Department of Science, Math, & Engineering: Faculty
Audrey LaVallie, Science Instructor
Phone Extension: 1001
Email: alavallie@tm.edu
Office: Room 102
Office Hours: 8:00 a.m. to 4:30 p.m., Monday through Friday
Audrey Navarre LaVallie- born in Ann Arbor, Michigan, in 1955, attended University of Michigan and received B.S. in physical science with teaching certificate, completed second major in chemistry at Pan American University (branch of University of Texas) while teaching in Texas, and completed MS in Soils with major in soil chemistry at Texas A & M in 1996.

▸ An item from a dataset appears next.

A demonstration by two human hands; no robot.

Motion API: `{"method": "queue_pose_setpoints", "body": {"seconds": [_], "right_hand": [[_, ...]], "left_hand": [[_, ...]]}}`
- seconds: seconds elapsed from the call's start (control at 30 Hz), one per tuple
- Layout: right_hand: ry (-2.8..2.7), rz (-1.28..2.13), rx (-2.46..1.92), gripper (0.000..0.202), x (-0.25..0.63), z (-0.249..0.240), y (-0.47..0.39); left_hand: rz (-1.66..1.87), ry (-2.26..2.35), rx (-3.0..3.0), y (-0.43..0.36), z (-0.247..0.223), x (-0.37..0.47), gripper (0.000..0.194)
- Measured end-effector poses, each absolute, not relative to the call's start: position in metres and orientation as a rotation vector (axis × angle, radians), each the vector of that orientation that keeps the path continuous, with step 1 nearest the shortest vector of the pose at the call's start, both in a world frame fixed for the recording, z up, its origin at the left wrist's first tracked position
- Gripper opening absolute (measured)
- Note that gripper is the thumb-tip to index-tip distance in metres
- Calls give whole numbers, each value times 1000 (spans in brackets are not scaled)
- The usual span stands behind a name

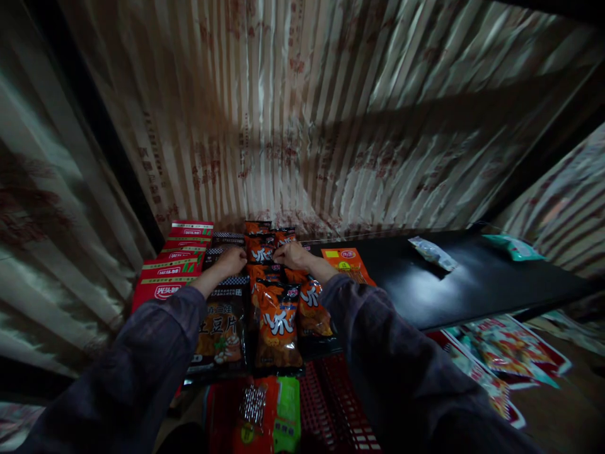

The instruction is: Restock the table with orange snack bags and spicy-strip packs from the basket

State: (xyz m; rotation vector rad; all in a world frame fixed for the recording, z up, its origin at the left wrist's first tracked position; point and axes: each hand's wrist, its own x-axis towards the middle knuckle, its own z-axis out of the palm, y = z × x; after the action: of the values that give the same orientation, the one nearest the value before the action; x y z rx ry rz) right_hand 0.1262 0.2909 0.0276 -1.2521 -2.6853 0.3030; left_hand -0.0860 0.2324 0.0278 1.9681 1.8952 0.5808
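On a black shelf, orange and black snack bags [278,325] lie in overlapping rows. My left hand [232,260] is at the left edge of these rows, over the dark bags [220,321], its fingers curled together. My right hand [290,255] reaches in from the right with fingertips pinched at an orange bag [261,250] near the back. What either hand grips is too small and dark to make out. Red packets [167,274] stand in a row to the left of my left hand.
Right of my right hand lies an orange packet [347,265]. Farther right on the shelf [392,277] are a silvery packet [432,252] and a teal packet [514,247]. Below are a red basket [331,403], a red-green bag [265,416] and more bags [510,353]. A striped sheet [293,126] hangs behind.
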Motion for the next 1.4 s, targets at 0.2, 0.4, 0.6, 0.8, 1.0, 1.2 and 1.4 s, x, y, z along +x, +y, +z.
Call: {"method": "queue_pose_setpoints", "body": {"seconds": [0.2,0.4,0.6,0.8,1.0,1.2,1.4], "right_hand": [[-2677,352,-1250,19,126,28,289],[-2600,427,-1271,16,123,23,292],[-2570,458,-1249,18,124,17,296],[-2484,493,-1231,16,122,13,303],[-2428,502,-1191,16,119,18,308],[-2353,482,-1243,16,116,16,307],[-2325,494,-1235,15,117,17,301]], "left_hand": [[974,1621,2431,174,38,-63,36],[645,722,3257,128,25,-34,49],[489,569,3234,119,8,-23,54],[484,633,3227,128,-2,-38,62],[496,762,3280,135,12,-46,57],[519,927,3178,129,-2,-53,59],[552,965,3125,122,-8,-61,70]]}}
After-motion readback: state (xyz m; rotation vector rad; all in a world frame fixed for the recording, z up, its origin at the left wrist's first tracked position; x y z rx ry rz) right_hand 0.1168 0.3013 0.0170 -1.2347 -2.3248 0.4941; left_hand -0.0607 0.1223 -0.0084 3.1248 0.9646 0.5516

Academic interests include computer modeling of soil dynamic processes, environmental public health, wastewater and soil pollutants, renewable energy and promotion of STEM (Science, Technology, Engineering and Math) components into the sciences.
While here at TMCC, I have taught Environmental Science, Chemistry 115, Chemistry 116, Chemistry 121, Chemistry 122, Physics 211, Physics 212, Biology 120, and Biology 121.

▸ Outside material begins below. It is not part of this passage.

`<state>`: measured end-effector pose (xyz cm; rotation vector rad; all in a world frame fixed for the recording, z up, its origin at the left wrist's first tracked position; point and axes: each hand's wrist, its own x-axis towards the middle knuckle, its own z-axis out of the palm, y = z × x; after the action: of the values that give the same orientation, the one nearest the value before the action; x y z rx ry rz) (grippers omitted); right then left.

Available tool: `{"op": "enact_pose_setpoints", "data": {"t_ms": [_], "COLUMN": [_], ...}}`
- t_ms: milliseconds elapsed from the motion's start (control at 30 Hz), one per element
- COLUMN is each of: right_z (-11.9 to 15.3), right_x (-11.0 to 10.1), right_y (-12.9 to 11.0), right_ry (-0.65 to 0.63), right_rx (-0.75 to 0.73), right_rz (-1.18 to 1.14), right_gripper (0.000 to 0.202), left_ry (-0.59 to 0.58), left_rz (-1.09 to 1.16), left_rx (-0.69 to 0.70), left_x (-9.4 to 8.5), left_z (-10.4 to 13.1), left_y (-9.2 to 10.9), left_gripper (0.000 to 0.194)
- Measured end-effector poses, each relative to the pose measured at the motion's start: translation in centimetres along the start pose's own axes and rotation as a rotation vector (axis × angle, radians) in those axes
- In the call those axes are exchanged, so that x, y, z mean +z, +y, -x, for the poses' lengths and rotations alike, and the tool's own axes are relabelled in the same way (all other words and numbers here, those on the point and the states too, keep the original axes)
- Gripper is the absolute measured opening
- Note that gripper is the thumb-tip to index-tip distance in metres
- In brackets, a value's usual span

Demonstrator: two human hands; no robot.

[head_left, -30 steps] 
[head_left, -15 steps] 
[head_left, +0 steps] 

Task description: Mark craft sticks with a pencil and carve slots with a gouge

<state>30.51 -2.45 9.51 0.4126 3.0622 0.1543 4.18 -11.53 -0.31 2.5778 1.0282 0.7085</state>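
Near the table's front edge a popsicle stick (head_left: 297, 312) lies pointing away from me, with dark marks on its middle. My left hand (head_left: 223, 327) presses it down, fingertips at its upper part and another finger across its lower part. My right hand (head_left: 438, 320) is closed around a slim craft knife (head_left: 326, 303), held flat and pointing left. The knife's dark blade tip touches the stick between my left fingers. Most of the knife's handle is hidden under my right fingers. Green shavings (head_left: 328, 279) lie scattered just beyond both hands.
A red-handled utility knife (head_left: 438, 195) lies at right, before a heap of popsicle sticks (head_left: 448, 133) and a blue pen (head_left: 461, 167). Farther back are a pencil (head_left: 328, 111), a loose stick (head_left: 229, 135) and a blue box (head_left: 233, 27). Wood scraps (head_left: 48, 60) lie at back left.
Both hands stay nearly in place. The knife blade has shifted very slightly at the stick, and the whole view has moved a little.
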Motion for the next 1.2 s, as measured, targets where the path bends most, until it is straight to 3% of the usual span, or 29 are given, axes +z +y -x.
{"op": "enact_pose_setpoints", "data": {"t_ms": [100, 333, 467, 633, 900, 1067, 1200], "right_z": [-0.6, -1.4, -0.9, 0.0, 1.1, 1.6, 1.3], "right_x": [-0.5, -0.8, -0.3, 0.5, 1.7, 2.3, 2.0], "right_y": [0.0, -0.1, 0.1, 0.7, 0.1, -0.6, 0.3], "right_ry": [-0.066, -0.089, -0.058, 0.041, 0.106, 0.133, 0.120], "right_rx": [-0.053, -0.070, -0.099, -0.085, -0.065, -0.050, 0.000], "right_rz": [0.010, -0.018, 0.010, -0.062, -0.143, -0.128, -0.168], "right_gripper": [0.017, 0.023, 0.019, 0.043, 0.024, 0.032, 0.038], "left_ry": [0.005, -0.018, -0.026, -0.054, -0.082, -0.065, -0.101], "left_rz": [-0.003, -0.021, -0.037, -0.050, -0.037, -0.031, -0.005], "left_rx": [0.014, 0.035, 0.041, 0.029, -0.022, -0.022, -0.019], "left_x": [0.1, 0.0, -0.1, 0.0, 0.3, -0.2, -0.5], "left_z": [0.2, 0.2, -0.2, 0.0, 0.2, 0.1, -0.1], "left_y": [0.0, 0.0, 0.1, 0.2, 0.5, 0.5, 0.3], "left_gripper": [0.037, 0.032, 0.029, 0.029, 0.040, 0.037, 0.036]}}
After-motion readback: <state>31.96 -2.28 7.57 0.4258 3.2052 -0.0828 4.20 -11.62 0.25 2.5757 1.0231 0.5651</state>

I currently enjoy working with students on several grants:
- I have been grant director for the ND View Grant (part of America View) for two years, whose conference we hosted here at TMCC last summer on Aug. 9, 2007. As part of my duties I attended GIS instruction classes and trained high school teachers in GIS and mapping fundamentals while procuring GIS licenses for three local high schools.

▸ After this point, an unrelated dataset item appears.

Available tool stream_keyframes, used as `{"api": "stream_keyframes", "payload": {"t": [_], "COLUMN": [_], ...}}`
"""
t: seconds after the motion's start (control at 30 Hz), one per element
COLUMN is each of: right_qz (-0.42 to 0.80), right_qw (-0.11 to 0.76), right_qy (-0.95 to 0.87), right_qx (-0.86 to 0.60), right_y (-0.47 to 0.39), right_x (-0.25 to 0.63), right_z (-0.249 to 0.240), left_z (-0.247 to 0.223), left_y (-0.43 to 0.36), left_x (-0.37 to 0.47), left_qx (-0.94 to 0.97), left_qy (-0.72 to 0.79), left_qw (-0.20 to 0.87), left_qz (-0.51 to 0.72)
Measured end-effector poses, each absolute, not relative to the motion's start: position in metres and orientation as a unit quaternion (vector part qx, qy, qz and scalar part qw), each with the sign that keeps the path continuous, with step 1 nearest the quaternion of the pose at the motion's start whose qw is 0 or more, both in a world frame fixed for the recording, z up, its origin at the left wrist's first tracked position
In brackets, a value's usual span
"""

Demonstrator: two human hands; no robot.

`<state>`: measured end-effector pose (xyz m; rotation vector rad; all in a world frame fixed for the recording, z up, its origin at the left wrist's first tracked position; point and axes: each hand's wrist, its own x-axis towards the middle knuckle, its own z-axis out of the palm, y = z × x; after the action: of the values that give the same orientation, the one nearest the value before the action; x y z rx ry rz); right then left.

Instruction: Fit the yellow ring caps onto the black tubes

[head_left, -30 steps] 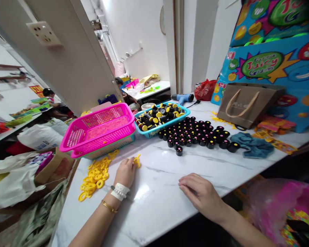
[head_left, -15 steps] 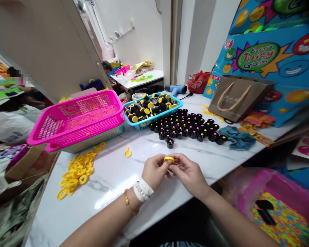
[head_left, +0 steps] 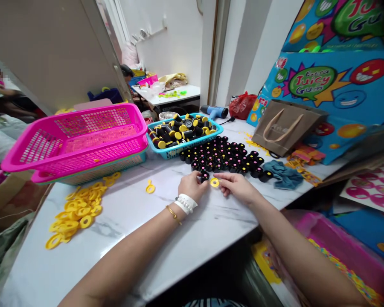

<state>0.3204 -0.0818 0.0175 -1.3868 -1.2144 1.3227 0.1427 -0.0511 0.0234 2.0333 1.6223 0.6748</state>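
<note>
My left hand (head_left: 193,187) has its thumb and fingers closed around a small black cylinder (head_left: 205,176) with a pink dot on top, at the near edge of the black group. Just right of it, my right hand (head_left: 235,186) pinches a yellow ring (head_left: 214,182) between thumb and fingertips. Many similar black cylinders (head_left: 224,155) with pink or yellow dots stand packed together behind my hands. A single yellow ring with a tab (head_left: 150,186) lies to the left, and beyond it spreads a pile of yellow rings (head_left: 80,207).
A pink basket (head_left: 28,149) stands at the left, beside a blue basket (head_left: 176,150) of black-and-yellow cylinders. Toward the right are a blue cloth (head_left: 284,175), a brown paper bag (head_left: 283,128) and large blue cartons (head_left: 336,98). A blue heat gun (head_left: 215,112) lies behind.
My hands have moved forward and apart. The left has taken hold of the nearest black cylinder, while the yellow ring has stayed in the right. The camera view has shifted slightly.
</note>
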Motion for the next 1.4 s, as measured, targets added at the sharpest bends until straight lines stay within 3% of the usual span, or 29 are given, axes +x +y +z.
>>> {"api": "stream_keyframes", "payload": {"t": [0.2, 0.43, 0.63, 0.77, 0.9, 1.1, 1.4], "right_qz": [0.588, 0.541, 0.248, 0.186, 0.279, 0.518, 0.567], "right_qw": [0.273, 0.272, 0.196, 0.206, 0.286, 0.315, 0.336], "right_qy": [-0.572, -0.615, -0.832, -0.869, -0.795, -0.586, -0.538], "right_qx": [-0.503, -0.505, -0.456, -0.41, -0.456, -0.537, -0.526], "right_y": [-0.093, -0.116, -0.131, -0.14, -0.138, -0.121, -0.116], "right_x": [0.308, 0.299, 0.303, 0.3, 0.282, 0.256, 0.246], "right_z": [0.024, 0.024, 0.034, 0.041, 0.045, 0.035, 0.035], "left_z": [0.027, 0.031, 0.025, 0.024, 0.023, 0.019, 0.028], "left_y": [-0.088, -0.131, -0.124, -0.123, -0.124, -0.123, -0.126], "left_x": [0.108, 0.073, 0.074, 0.071, 0.07, 0.069, 0.067], "left_qx": [0.764, 0.773, 0.781, 0.779, 0.787, 0.793, 0.77], "left_qy": [0.56, 0.556, 0.52, 0.516, 0.509, 0.494, 0.495], "left_qw": [0.228, 0.238, 0.268, 0.282, 0.27, 0.27, 0.319], "left_qz": [0.224, 0.193, 0.217, 0.218, 0.221, 0.233, 0.246]}}
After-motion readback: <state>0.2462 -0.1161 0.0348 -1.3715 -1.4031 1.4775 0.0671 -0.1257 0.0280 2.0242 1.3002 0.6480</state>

- I was the AEHAP 2006 director, in which four students and I collected paint samples and tested them through atomic absorption spectroscopy. Our study was selected by CDC (Centers for Disease Control) for poster presentation at the 2006 CDC conference in Atlanta in Dec. 2006.
- I have been grant director of the NASA/USRA grant for the past two years, in which students have helped research physical science/remote sensing laboratories which I have put into curricula which will be published by the NASA/USRA team as a textbook for coursework. Curricula written by myself and other faculty at tribal colleges can be seen at the TRESTE (Tribal Earth Science and Technology Education) website at space.hsv.usra.edu. These modules are for use at all tribal colleges or for anyone who accesses the site.
- Through the CDC grant which I administered in 2005, we have radon data and radon maps which I and several students have used to research radon parameters in high-radon residences, funded by an EPSCoR grant through NDSU. The students’ research was presented in a poster at the fall 2007 EPSCoR conference in Fargo. During this semester (fall 2007), two students funded through EPSCoR and myself are researching radon mitigation systems, which the students have started to construct on four residences on the reservation. This project will not only be termed a research project but a service learning project as well.
- Stacie Laducer hosted an environmental health conference in fall 2007, at which I, Scott Hanson and Lyle Best as well as other professionals from the area presented our research findings. Also, Stacie and I are currently working on GIS certification in order to better be able to offer a nine-month GIS certificate here at TMCC for students.